Although engineering graduates could once be successful through acquiring technical proficiency alone, modern engineers are expected to master a wider set of skills to succeed in the workplace. They must be able to communicate effectively, lead and work with interdisciplinary teams, and design unique and creative solutions for open-ended problems, while considering ethical standards and global implications. In response to these growing expectations, engineering programs are evolving to better prepare their students for the workplace. One way that engineering curricula are addressing this is by the inclusion of design-based courses or projects, that give students a chance to work in a more industrially-situated context to develop both technical expertise and non-technical skills.

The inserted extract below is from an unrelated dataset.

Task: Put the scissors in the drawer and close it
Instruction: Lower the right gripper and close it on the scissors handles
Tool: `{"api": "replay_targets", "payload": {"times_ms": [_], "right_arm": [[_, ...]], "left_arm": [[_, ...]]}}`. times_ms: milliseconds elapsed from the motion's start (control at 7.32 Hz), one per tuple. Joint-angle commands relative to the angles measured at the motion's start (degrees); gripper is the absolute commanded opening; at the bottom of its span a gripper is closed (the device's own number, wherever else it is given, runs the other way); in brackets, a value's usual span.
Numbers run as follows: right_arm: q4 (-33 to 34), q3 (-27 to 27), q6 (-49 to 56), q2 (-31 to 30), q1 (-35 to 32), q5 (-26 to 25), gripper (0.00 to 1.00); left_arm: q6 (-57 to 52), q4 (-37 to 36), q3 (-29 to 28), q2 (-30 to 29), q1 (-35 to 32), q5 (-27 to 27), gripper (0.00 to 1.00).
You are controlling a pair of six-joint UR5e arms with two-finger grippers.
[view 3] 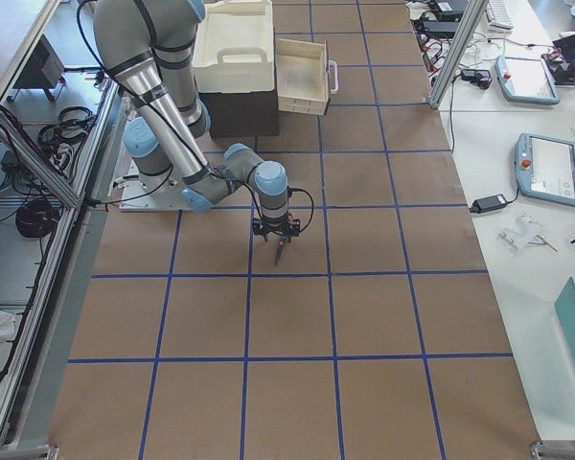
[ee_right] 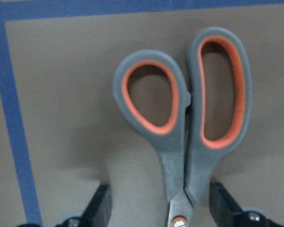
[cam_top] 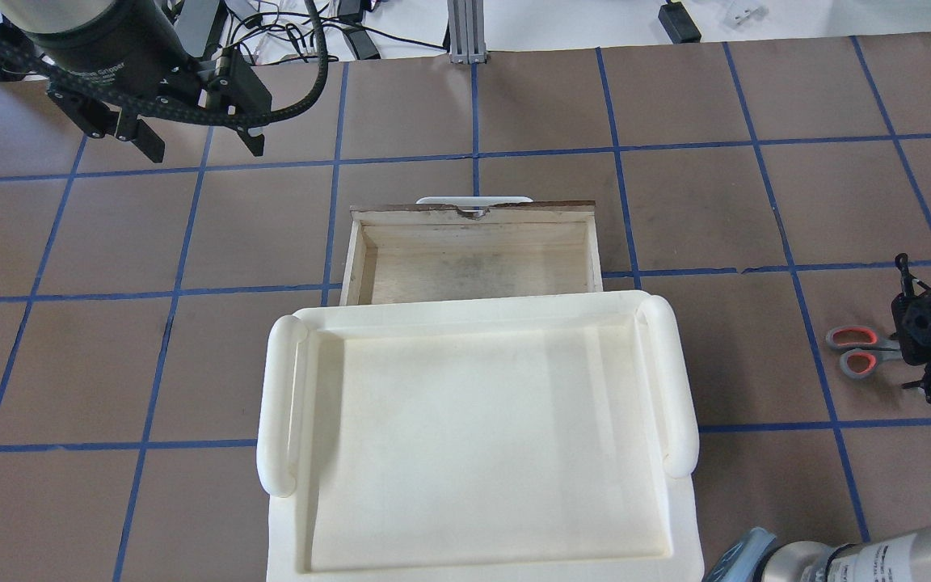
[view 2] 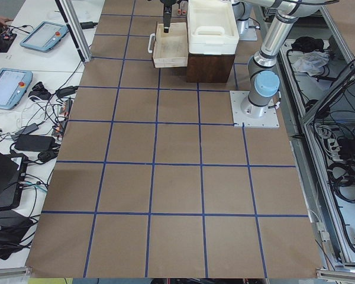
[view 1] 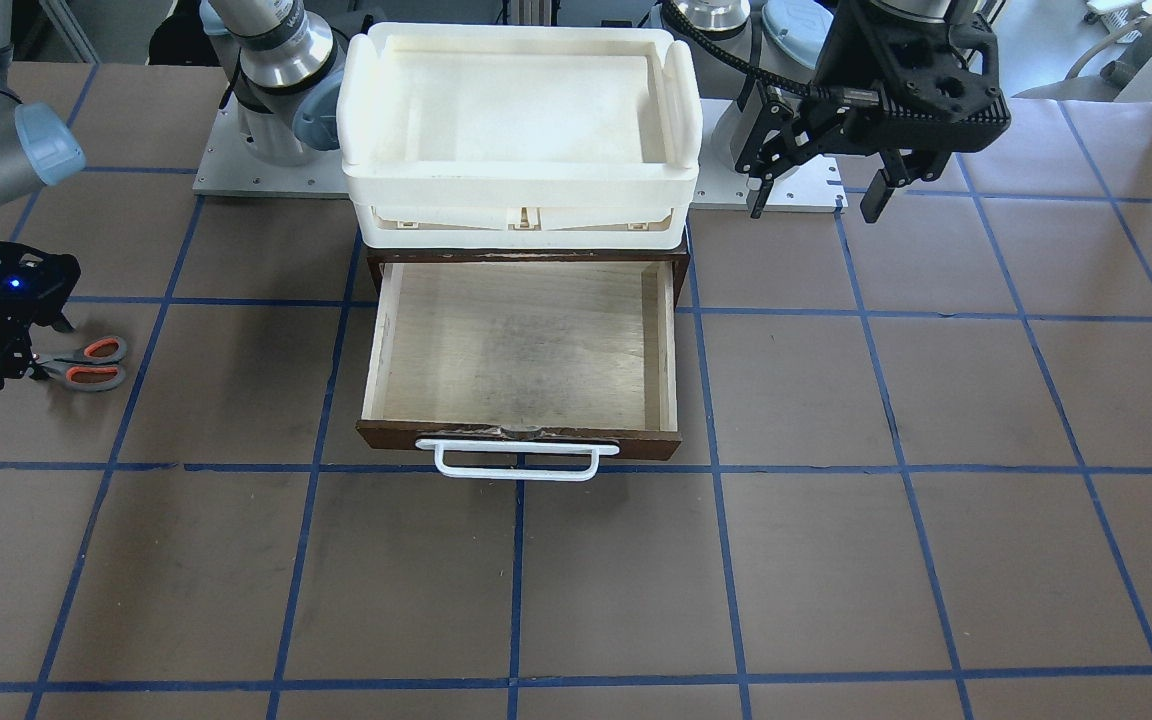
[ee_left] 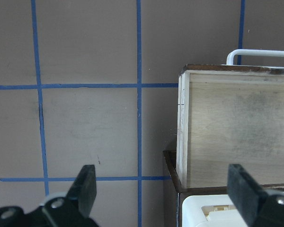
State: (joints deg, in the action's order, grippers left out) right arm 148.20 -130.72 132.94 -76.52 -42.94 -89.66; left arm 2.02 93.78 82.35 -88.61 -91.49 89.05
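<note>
Scissors [ee_right: 180,142] flat on the table [view 1: 836,560], far out on the robot's right, well apart from the drawer [view 1: 521,340]. Right gripper [ee_right: 161,210] down low, fingers spread either side of the shanks just below the orange-lined loops, not clamped. Left gripper [view 1: 816,205] high beside the cream tray [view 1: 521,185], spread wide, holding nothing. Drawer pulled open and bare, rear end under that tray. Risky bit now: pinching so thin and low a target, likely to slip or swivel, handle end sagging. Could also snag on the drawer's wall or the tray's lip going in, or land across the rim and block the closing.
</note>
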Motion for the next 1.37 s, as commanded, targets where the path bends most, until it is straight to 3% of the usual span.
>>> {"api": "replay_targets", "payload": {"times_ms": [0, 1229], "right_arm": [[0.0, 0.2, -0.2, -0.1, 0.0, -0.2, 0.69], [-2.1, 1.4, -1.1, -1.2, -0.7, -0.1, 0.66]], "left_arm": [[-0.1, 0.0, 0.0, -0.2, 0.0, -0.1, 1.00], [0.0, -0.4, -0.1, -0.4, 0.1, -0.1, 1.00]]}}
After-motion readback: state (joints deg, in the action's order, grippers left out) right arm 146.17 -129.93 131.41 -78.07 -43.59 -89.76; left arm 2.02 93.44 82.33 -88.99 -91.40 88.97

Recently, entrepreneurship education has emerged as a means of supporting engineering professional development in the modern context. Although entrepreneurship has traditionally been a focus primarily in business curriculum, engineering programs have recently recognized its value for developing important skills in engineering students such as collaboration, communication, and creativity. However, unlike design, the implementation of engineering entrepreneurship into traditional engineering departments is not yet widespread, due to limited time and space within both curricula and individual courses, and due to difficulties adapting entrepreneurship education pedagogies to be useful in an engineering context.

In this work, we discuss Lean Launch, an entrepreneurship curriculum that can be easily implemented into engineering programs and which shares many parallels to engineering design. Rather than focusing on traditional business model development, Lean Launch incorporates an iterative hypothesis-testing model built around customer need and constraints, akin to that found in engineering user-centered design courses. Through this approach, Lean Launch offers students the skill sets needed to iterate and explore user needs. The use of a Lean Launch curriculum can also aid in the development of important skills needed by modern engineers, such as communication. This paper maps the Lean Launch curriculum to engineering design outcomes and behaviors and a typical human-centered design process, to identify how Lean Launch can be used in engineering courses to meet the ever-evolving needs of engineering education and better prepare students for the field. By identifying how the Lean Launch curriculum supports traditional engineering outcomes, it is possible to integrate entrepreneurship education into engineering curriculum. This will lead the way to providing a framework for instructors to encourage the non-technical skills required and recommended for engineers of the future.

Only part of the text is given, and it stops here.